Below the stratosphere is the troposphere, the densest and lowest Earth’s atmosphere layer. Here the air has higher air temperatures thanks to the natural greenhouse effect and is relatively low in radiation due to the stratospheric ozone layer above. For these reasons, there are the habitats of terrestrial creatures in the troposphere, temperature-induced mostly even just below the nival altitudinal zone.

Below the troposphere, on the one hand, the bottoms of the pedosphere and, on the other hand, the waters of the hydrosphere follow. The soils are inhabited by a variety of soil organisms. Their habitat is limited to the bottom by the supply of soil water and soil air, with microorganisms penetrate the deepest. Intact, but frozen microorganisms find themselves still deep in the permafrost. In the waters life forms exist to the bottom and once more many meters into the muddy body of water. In fact, a larger proportion of theEarth’s total biomass in the form of archaea and bacteria in ocean sediments. But the more prominent members of the aquatic life keep in the top and light-filled water layers of epipelagial on. Beyond that, species and individuals densities can become very small. This is especially true for the deep sea. However, their cold darkness is interrupted by volcanic islands and atolls, which rise above the water surface. Submarine, Guyots and Seamounts provide habitats to many organisms, some of these undersea mountains can rise to the epipelagial. Seen worldwide, seamounts occur very frequently and occupy an area the size of Europe. Collectively, they are likely to be one of the major major biomes. Depending on the depth of the water, volcanic islands, atolls, seamounts and guyots can find diverse communities that interrupt the desert life of the deep sea in this way.

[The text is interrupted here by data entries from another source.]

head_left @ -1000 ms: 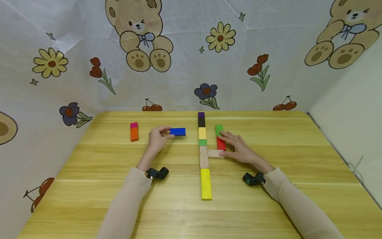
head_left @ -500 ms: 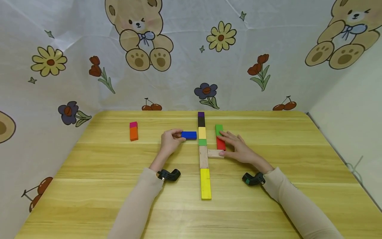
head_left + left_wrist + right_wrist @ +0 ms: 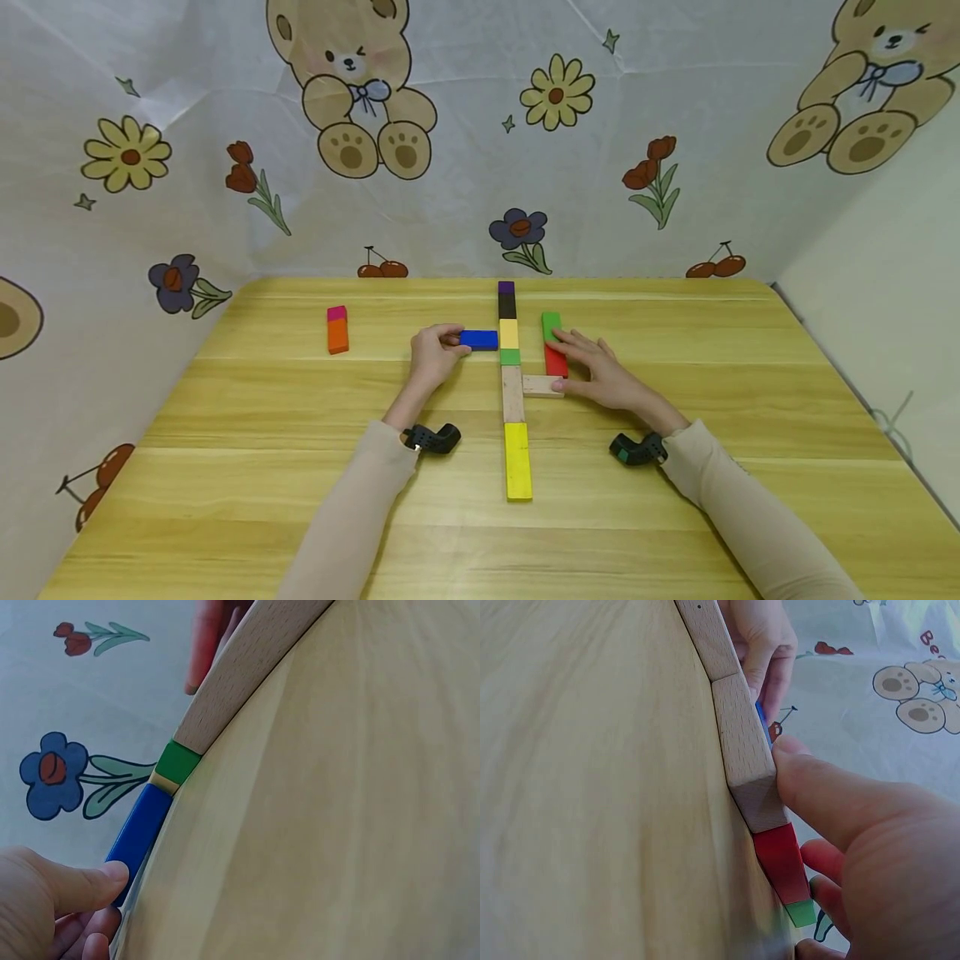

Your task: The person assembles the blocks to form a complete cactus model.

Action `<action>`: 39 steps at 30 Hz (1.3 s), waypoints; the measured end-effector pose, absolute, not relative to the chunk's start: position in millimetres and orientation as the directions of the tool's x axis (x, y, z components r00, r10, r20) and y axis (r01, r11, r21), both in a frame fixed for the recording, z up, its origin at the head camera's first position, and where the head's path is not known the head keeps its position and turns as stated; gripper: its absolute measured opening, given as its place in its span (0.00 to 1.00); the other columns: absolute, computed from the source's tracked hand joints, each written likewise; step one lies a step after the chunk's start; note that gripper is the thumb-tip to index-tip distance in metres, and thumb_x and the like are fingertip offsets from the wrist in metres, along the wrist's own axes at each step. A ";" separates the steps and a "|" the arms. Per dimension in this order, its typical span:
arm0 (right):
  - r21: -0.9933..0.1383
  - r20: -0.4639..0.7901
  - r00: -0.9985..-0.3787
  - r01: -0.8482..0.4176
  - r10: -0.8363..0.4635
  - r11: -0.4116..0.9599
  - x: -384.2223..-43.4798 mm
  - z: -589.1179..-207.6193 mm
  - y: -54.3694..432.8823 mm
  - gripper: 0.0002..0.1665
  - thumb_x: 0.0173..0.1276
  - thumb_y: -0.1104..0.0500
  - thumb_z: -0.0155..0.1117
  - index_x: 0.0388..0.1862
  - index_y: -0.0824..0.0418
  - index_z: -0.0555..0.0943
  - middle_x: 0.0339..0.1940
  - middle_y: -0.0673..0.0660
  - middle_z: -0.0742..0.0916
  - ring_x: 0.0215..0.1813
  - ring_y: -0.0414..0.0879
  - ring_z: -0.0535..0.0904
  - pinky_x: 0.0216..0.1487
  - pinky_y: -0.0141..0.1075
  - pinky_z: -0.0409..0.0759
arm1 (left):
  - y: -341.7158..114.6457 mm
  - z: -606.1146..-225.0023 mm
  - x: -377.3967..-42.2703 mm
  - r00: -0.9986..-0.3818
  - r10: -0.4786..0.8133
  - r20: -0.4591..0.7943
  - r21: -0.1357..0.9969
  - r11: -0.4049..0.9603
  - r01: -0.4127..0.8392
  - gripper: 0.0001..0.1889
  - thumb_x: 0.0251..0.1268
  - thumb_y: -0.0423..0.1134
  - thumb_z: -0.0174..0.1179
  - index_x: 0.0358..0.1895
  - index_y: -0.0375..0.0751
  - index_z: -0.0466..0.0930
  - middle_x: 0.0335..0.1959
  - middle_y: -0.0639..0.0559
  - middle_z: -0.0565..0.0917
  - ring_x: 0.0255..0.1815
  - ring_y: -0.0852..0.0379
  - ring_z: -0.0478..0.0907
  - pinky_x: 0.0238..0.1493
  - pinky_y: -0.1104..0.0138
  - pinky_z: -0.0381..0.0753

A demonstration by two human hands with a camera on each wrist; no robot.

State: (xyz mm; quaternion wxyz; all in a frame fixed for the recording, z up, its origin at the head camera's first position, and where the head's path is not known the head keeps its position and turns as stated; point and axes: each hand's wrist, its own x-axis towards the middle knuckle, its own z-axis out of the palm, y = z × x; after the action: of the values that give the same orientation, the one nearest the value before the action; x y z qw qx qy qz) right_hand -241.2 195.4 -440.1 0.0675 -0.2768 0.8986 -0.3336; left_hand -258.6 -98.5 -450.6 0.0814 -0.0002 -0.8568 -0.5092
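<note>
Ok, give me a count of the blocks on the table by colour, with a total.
Yellow: 2
Green: 2
Plain wood: 2
Blue: 1, held by the left hand
Red: 1
Purple: 1
Black: 1
Pink: 1
Orange: 1
Total: 12 blocks

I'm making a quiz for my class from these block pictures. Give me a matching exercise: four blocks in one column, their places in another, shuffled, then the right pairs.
Things:
1. blue block
2. long yellow block
3. orange block
4. purple block

Places:
A. far end of the middle line
B. apart on the left, pink block behind it
C. held by the left hand
D. near end of the middle line

Pairs: 1-C, 2-D, 3-B, 4-A
</note>
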 end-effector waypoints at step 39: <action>-0.637 0.037 -0.842 -0.434 -0.537 0.636 -240.7 -440.5 195.9 0.42 0.64 0.48 0.69 0.74 0.58 0.66 0.79 0.61 0.61 0.80 0.64 0.46 0.74 0.66 0.31 | -92.7 -451.5 -255.8 -0.987 -0.079 0.137 0.874 0.479 0.083 0.22 0.55 0.30 0.71 0.56 0.34 0.82 0.43 0.41 0.86 0.42 0.49 0.81 0.43 0.62 0.82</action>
State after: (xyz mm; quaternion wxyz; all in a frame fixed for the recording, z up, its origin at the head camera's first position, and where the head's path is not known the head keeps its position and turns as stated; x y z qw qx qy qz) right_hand -240.7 195.9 -440.5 0.0782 -0.2696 0.9012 -0.3303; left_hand -255.8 -92.7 -451.5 0.0793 -0.0012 -0.8562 -0.5104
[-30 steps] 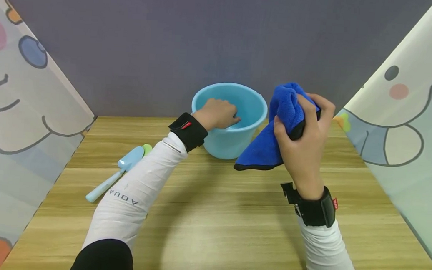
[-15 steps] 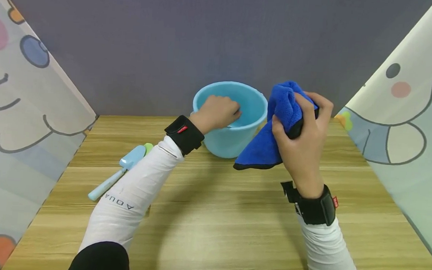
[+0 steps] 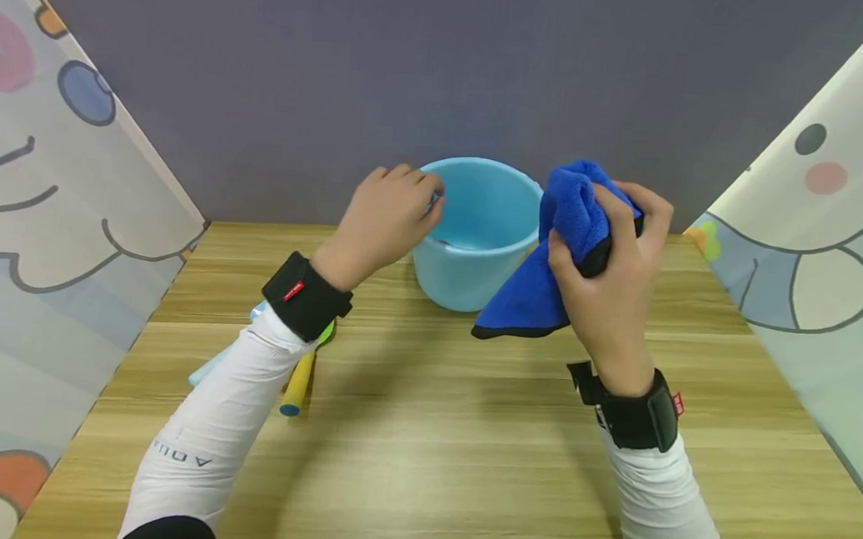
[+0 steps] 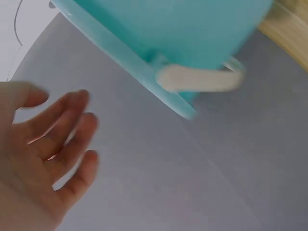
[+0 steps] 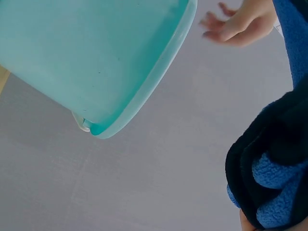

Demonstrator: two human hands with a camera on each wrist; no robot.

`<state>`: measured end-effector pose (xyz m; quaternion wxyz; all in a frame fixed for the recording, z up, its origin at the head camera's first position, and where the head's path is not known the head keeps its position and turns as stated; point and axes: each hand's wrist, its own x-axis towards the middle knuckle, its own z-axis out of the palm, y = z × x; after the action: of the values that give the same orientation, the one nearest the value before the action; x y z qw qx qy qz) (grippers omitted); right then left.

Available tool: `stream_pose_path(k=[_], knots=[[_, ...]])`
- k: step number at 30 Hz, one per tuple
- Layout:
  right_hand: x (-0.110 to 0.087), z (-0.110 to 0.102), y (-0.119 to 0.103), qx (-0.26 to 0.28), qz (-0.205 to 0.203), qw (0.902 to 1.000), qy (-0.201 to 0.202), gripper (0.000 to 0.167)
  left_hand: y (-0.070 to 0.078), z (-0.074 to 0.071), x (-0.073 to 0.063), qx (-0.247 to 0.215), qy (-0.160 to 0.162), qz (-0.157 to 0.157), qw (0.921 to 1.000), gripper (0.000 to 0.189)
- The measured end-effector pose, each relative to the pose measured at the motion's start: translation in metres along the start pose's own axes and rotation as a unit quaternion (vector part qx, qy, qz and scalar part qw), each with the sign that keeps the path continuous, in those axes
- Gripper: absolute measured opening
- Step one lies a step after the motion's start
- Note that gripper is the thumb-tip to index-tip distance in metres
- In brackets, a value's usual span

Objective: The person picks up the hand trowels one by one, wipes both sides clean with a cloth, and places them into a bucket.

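Note:
A light blue bucket (image 3: 468, 282) stands upright at the back of the wooden table. My left hand (image 3: 388, 220) hangs above and beside its left rim. In the left wrist view that hand (image 4: 53, 144) has loosely bent fingers with nothing between them, apart from the bucket's rim and its white handle grip (image 4: 202, 79). Right of the bucket, my right hand (image 3: 611, 286) grips a bunched blue towel (image 3: 527, 300) with black edging, held in the air, one corner hanging down. The towel (image 5: 276, 173) also fills the right side of the right wrist view.
Partly under my left forearm lie a light blue toy shovel (image 3: 208, 366) and a yellow-handled tool (image 3: 299, 384) with a green end. A grey wall (image 3: 339, 88) rises behind the table. Cartoon-printed panels (image 3: 800, 270) flank both sides.
My left hand has come out of the bucket and moved left, its fingers loosening. More of the yellow-handled tool now shows. The right hand keeps its grip on the towel almost in place.

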<state>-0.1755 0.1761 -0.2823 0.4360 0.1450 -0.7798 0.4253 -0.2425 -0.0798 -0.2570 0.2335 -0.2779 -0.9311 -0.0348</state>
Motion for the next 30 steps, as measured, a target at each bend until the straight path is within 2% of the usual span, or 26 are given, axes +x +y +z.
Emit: stream_pose_path(k=[3,5,14,19,23,25,27,30], knots=[[-0.001,0.000,0.000,0.002,-0.002,1.0000,-0.001,0.050,-0.010,-0.004,-0.020,-0.013,0.018,-0.030,0.9993,0.027],[-0.002,0.000,0.000,0.003,-0.001,1.0000,-0.002,0.050,-0.016,-0.004,-0.034,-0.017,0.019,-0.050,0.9984,0.025],[-0.004,-0.002,-0.002,-0.006,0.004,0.9999,-0.011,0.051,-0.043,0.009,-0.109,-0.011,-0.029,-0.096,0.9949,0.023],[-0.004,-0.001,-0.003,-0.008,0.000,0.9999,-0.012,0.050,-0.054,0.017,-0.142,-0.003,-0.059,-0.112,0.9919,0.020],[-0.004,-0.001,-0.005,-0.012,0.000,0.9997,-0.021,0.051,-0.054,0.028,-0.167,0.008,-0.061,-0.131,0.9895,0.023],[-0.005,0.000,-0.006,-0.013,-0.002,0.9995,-0.028,0.052,-0.054,0.035,-0.179,0.013,-0.058,-0.146,0.9875,0.026],[-0.006,0.000,-0.007,-0.011,-0.003,0.9994,-0.033,0.052,-0.054,0.040,-0.189,0.021,-0.068,-0.164,0.9839,0.028],[-0.006,0.000,-0.009,-0.007,-0.009,0.9992,-0.039,0.053,-0.056,0.047,-0.201,0.028,-0.113,-0.199,0.9730,0.031]])
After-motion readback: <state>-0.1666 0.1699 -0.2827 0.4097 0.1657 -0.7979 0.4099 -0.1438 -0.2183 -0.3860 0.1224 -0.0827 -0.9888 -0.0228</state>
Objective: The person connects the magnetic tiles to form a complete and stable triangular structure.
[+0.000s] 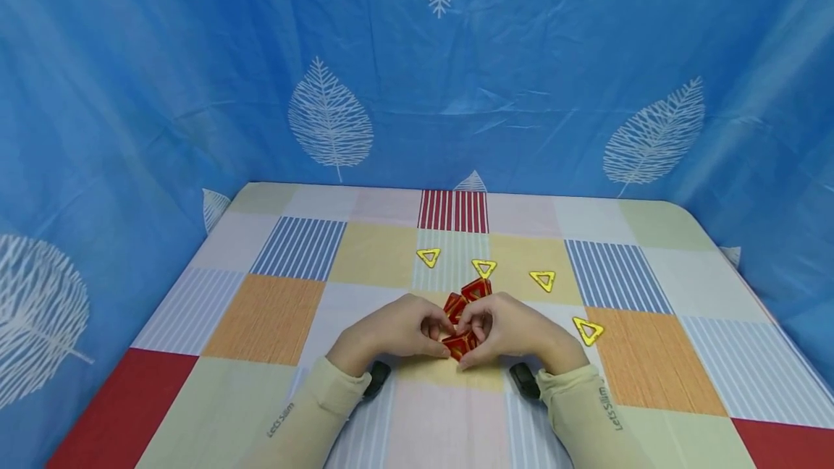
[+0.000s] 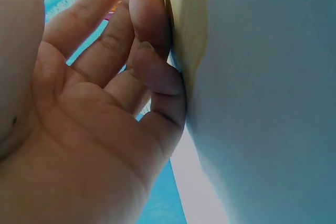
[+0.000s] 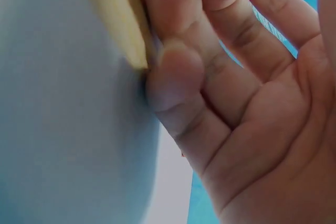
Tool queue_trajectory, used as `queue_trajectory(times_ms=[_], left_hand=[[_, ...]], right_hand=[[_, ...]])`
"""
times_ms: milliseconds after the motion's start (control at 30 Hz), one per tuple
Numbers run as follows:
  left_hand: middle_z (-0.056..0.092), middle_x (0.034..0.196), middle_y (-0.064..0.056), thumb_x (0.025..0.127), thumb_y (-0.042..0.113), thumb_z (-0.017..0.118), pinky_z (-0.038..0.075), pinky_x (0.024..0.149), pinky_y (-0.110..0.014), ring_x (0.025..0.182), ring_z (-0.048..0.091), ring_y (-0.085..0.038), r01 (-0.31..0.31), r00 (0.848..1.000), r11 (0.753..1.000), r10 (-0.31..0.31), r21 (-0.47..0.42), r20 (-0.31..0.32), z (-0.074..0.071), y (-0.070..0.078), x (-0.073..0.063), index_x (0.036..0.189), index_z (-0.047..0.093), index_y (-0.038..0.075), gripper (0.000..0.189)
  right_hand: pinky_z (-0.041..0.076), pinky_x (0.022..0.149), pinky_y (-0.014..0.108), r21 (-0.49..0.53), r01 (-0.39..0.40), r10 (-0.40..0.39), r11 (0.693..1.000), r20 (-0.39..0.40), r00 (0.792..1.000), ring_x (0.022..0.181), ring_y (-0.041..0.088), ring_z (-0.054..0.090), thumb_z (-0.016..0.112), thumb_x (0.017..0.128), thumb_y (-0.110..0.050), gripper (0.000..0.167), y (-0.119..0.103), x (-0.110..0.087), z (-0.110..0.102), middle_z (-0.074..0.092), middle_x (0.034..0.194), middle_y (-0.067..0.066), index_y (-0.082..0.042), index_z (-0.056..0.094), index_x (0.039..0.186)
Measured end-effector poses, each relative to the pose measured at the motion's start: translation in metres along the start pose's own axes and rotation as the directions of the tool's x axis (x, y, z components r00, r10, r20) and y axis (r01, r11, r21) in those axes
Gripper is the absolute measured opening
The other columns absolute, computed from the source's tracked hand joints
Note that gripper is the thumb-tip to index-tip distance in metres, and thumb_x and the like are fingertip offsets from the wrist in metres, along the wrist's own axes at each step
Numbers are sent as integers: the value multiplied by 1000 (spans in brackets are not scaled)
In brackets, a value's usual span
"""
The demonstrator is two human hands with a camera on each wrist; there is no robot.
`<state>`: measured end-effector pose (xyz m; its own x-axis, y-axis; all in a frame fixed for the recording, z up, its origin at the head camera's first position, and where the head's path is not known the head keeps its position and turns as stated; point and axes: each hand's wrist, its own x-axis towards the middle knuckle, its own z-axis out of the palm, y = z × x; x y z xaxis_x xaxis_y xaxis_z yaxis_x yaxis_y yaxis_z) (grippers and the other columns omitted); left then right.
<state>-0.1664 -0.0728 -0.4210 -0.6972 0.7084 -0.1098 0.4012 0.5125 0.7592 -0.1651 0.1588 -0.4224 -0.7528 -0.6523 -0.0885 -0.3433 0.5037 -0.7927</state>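
Observation:
Near the middle of the table, both hands meet over a small red piece with gold markings [image 1: 460, 346]. My left hand [image 1: 397, 328] holds its left side with thumb and forefinger. From the other side my right hand [image 1: 515, 328] grips the same piece between thumb and fingers. Two more red pieces lie just beyond the fingertips: one red piece [image 1: 454, 305] close behind, and another red piece [image 1: 476, 289] farther back. In the wrist views the curled fingers of the left hand [image 2: 105, 93] and right hand [image 3: 236, 87] rest against the tabletop, and the held piece is hidden.
Several yellow triangular frames lie in an arc beyond and right of the hands, among them a yellow triangle [image 1: 428, 258] at the left end and a yellow triangle [image 1: 588, 331] beside the right wrist. A patchwork cloth [image 1: 260, 317] covers the table; blue curtains [image 1: 495, 93] enclose it.

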Motion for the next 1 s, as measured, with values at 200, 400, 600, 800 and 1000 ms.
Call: queue_trajectory(times_ms=[200,400,600,800,1000], left_hand=[[61,71,6,83,16,85,45,59,-23,63,53,-7,34,999,999,-35,-15,-7,0,0,-2,97,74,9,19],[60,71,6,85,16,84,44,59,-23,62,52,-6,39,999,999,-39,-2,-18,1,0,-1,98,75,9,18],[60,71,6,85,17,83,43,59,-23,62,51,-6,41,999,999,-41,4,-27,1,1,-2,97,75,10,16],[59,71,7,85,18,83,43,59,-23,63,51,-6,49,998,999,-49,6,-31,1,1,-2,96,75,12,15],[60,72,8,86,20,83,43,59,-22,63,51,-5,43,999,999,-44,-10,-30,0,-1,-3,97,75,13,15]], right_hand=[[44,54,24,27,-31,30,999,9,999,56,7,50,96,68,-29,35,4,-4,-4,56,63,-5,-17,72,90],[45,55,24,31,-46,47,998,-11,999,58,8,50,95,69,-27,34,12,-11,-12,57,65,-5,-17,73,92],[46,56,25,28,-62,63,998,-53,997,60,10,51,94,70,-23,32,21,-21,-25,58,68,-2,-15,74,93],[48,58,27,29,-104,107,994,-125,986,63,13,54,94,71,-22,33,31,-29,-34,59,71,1,-12,74,95],[48,60,26,52,-109,115,993,-142,983,65,14,53,93,72,-22,34,37,-30,-35,58,73,2,-10,73,97]])
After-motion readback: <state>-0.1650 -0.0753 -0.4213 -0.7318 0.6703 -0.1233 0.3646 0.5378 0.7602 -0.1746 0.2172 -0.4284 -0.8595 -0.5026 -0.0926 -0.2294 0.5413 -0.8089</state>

Below the soils and muddy watercourses, the rocks of the lithosphere join. Here caves were found to contain simple cave ecosystems consisting of microorganisms and some multicellular organisms. All other communities of the lithosphere consist exclusively of microorganisms. Some live in oil deposits, coal seams, gas hydrates, in deep aquifers, or in fine pores directly in the bedrock. Furthermore, at least certain microbial long-term stages also occur in salt domes. It can be assumed that the biosphere in the lithosphere pulls down to the depth from which the ambient temperature rises geothermally above 150 ° C. At this temperature, it should become too hot even for hyperthermophilic microbes. As a rule of thumb, it is assumed that the ambient temperature increases by 3 ° C per 100 meters of depth. Thus, the biosphere would have to end in about 5 km lithosphere depth. However, there are strong regional deviations from this rule of thumb.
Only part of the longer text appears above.